**ASSIGNED TASK:** Your reply should reproduce each line below exactly and carry none of the pictures.

**DATASET SECTION:**
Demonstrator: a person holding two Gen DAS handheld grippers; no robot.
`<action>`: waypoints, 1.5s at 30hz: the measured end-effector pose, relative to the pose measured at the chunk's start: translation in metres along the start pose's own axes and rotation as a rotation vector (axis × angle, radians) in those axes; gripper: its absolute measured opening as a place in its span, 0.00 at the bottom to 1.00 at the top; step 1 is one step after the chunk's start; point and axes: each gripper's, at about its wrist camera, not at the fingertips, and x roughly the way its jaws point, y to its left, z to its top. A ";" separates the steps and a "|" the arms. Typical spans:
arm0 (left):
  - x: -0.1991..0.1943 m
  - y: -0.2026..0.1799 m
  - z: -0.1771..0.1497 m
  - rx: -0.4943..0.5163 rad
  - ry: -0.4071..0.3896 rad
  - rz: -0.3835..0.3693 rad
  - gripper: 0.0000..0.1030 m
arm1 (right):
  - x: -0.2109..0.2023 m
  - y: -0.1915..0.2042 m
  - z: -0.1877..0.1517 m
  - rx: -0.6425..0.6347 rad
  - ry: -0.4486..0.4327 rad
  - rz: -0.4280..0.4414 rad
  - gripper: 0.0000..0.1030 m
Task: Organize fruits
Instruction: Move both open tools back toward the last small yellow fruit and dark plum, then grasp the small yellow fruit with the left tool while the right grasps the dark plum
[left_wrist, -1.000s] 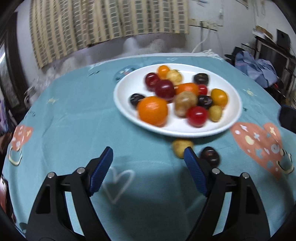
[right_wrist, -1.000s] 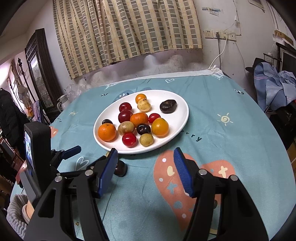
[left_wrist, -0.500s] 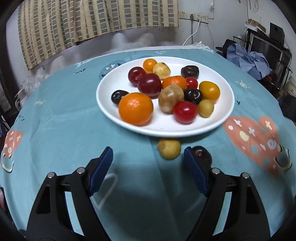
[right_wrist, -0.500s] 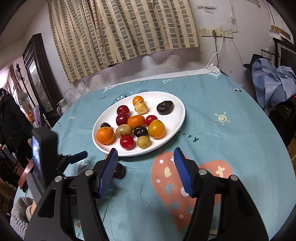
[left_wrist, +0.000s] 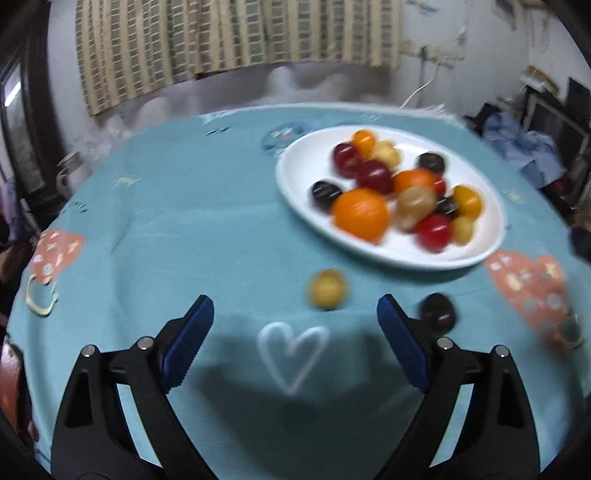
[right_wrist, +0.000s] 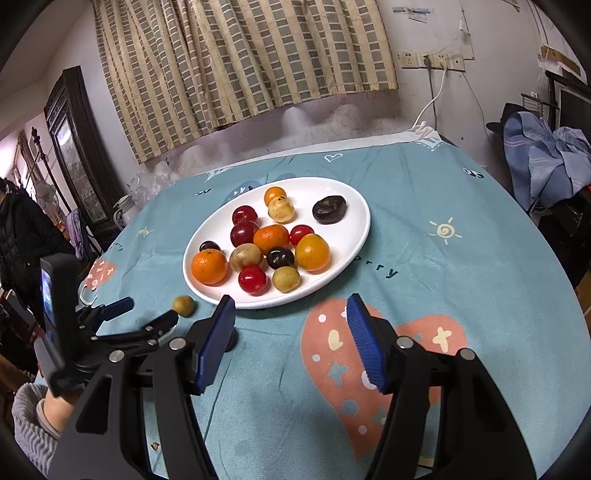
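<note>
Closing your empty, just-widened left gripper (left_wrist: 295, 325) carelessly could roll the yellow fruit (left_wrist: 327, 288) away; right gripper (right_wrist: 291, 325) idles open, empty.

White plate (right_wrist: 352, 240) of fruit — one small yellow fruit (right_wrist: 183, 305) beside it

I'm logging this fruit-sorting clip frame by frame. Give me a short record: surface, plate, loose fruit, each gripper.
surface: round table under a teal tablecloth
plate: white plate, holding mixed fruit, a large orange at its near edge
loose fruit: yellow fruit and dark fruit on the cloth beside the plate
left gripper: open, empty, jaws just opened wider
right gripper: open, empty, above the cloth
</note>
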 end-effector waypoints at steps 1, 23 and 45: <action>0.001 -0.007 0.000 0.037 -0.009 0.014 0.88 | 0.000 0.001 0.000 -0.003 0.001 0.001 0.61; 0.054 0.027 0.023 -0.102 0.075 -0.079 0.42 | 0.010 0.013 -0.008 -0.056 0.031 0.006 0.61; 0.000 0.035 -0.028 -0.094 0.074 -0.065 0.26 | 0.057 0.061 -0.035 -0.202 0.171 0.012 0.61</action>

**RESPONSE TO THE TASK:**
Demonstrator: a person holding two Gen DAS handheld grippers; no robot.
`<action>`: waypoints, 1.5s at 30hz: the measured end-effector pose, relative to the pose measured at the chunk's start: translation in metres along the start pose's own axes and rotation as a rotation vector (axis × angle, radians) in those axes; gripper: its absolute measured opening as a place in its span, 0.00 at the bottom to 1.00 at the top; step 1 is one step after the chunk's start; point and axes: each gripper's, at about its wrist camera, not at the fingertips, and x roughly the way its jaws point, y to its left, z to its top. A ";" separates the steps and a "|" the arms. Typical spans:
arm0 (left):
  - x: -0.1991..0.1943 m
  - y: -0.2026..0.1799 m
  - z: -0.1771..0.1497 m
  - rx: -0.4943..0.5163 rad
  - ry: -0.4071..0.3896 rad
  - rz: -0.3835..0.3693 rad
  - gripper: 0.0000..0.1030 m
arm1 (right):
  - x: -0.2109..0.2023 m
  - y: -0.1915..0.2042 m
  - z: -0.1877..0.1517 m
  - rx: -0.6425..0.6347 rad
  - ry: -0.4486..0.4327 rad
  - rz: -0.4280..0.4414 rad
  - gripper: 0.0000..0.1030 m
Task: Organize fruits
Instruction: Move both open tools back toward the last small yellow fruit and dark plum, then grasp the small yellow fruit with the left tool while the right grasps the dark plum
[left_wrist, -1.000s] 
[right_wrist, -1.000s] 
[left_wrist, -0.500s] 
[right_wrist, -0.500s] 
[left_wrist, +0.000s] 
[right_wrist, +0.000s] 
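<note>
Closing your empty, just-widened left gripper (left_wrist: 295, 325) carelessly could roll the yellow fruit (left_wrist: 327, 288) away; right gripper (right_wrist: 291, 325) idles open, empty.

White plate (right_wrist: 352, 240) of fruit — one small yellow fruit (right_wrist: 183, 305) beside it

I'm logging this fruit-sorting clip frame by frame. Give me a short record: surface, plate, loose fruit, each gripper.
surface: round table under a teal tablecloth
plate: white plate, holding mixed fruit, a large orange at its near edge
loose fruit: yellow fruit and dark fruit on the cloth beside the plate
left gripper: open, empty, jaws just opened wider
right gripper: open, empty, above the cloth
</note>
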 end-effector waypoints at steps 1, 23 and 45: <action>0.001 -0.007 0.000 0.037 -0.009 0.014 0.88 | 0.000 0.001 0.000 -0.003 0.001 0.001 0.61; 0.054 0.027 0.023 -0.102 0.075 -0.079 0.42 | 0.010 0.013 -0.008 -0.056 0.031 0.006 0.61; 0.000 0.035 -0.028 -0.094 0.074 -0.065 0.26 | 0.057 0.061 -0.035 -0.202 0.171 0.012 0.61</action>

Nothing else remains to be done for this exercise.